Sunday, February 24, 2013

McCallum v. Rosen's Diversified case brief

McCallum v. Rosen's Diversified case brief summary
153 F.3d 701

SYNOPSIS: Plaintiff minority shareholder appealed from the judgment of the United States District Court for the District of Minnesota, which held that the minority shareholder failed to present evidence showing that defendant closely held corporation acted unfairly prejudicial toward him. The district court dismissed the minority shareholder's request for a buy-out of his stock on a motion for summary judgment.

The minority shareholder alleged that the closely held corporation's controlling shareholders had acted unfairly prejudicial toward him because they:
(1) undermined his authority as CEO;
(2) excluded him from important company decisions;
(3) engaged in conduct directed at minimizing the value of the company;
(4) terminated his employment;
(5) offered to redeem his shares at an artificially low price;
(6) denied him access to company books, records, and financial information;
(7) engaged in self-dealing, usurped company opportunities, and commingled personal ventures with the affairs of the company.

-The court found that the district court erred in dismissing certain of the minority shareholder's allegations as failing to observe the derivative pleading requirements for shareholder proceedings. -The court determined that the minority shareholder was entitled to equitable relief based on the uncontroverted assertions that were not dismissed as derivative claims. The court found that the uncontested facts demonstrated that the minority shareholder's reasonable expectations were defeated.

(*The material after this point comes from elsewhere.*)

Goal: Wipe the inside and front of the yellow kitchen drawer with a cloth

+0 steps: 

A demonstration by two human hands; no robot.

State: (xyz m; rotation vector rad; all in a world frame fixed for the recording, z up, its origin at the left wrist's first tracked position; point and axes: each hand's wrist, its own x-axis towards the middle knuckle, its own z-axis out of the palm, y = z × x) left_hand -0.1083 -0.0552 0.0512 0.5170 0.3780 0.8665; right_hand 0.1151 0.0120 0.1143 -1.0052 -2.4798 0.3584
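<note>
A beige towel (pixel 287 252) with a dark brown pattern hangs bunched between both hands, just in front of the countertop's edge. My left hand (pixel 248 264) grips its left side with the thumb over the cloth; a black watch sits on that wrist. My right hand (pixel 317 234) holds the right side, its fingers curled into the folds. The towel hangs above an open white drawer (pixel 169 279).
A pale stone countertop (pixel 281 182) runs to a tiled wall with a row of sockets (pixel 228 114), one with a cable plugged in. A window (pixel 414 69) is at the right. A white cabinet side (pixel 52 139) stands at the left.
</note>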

Minn. Stat. § 302A.751 (amended 1994) provides for the buy-out of a minority shareholder's interest when the directors or those in control of the corporation have acted in a manner unfairly prejudicial toward one or more shareholders in their capacities as shareholders or directors or as officers or employees of a closely held corporation

OUTCOME: The court reversed the summary judgment, which held that the minority shareholder was not entitled to a buy-out of his stock. The court remanded with directions that the district court should determine the fair value of the minority shareholder's shares in accordance with the state statutes.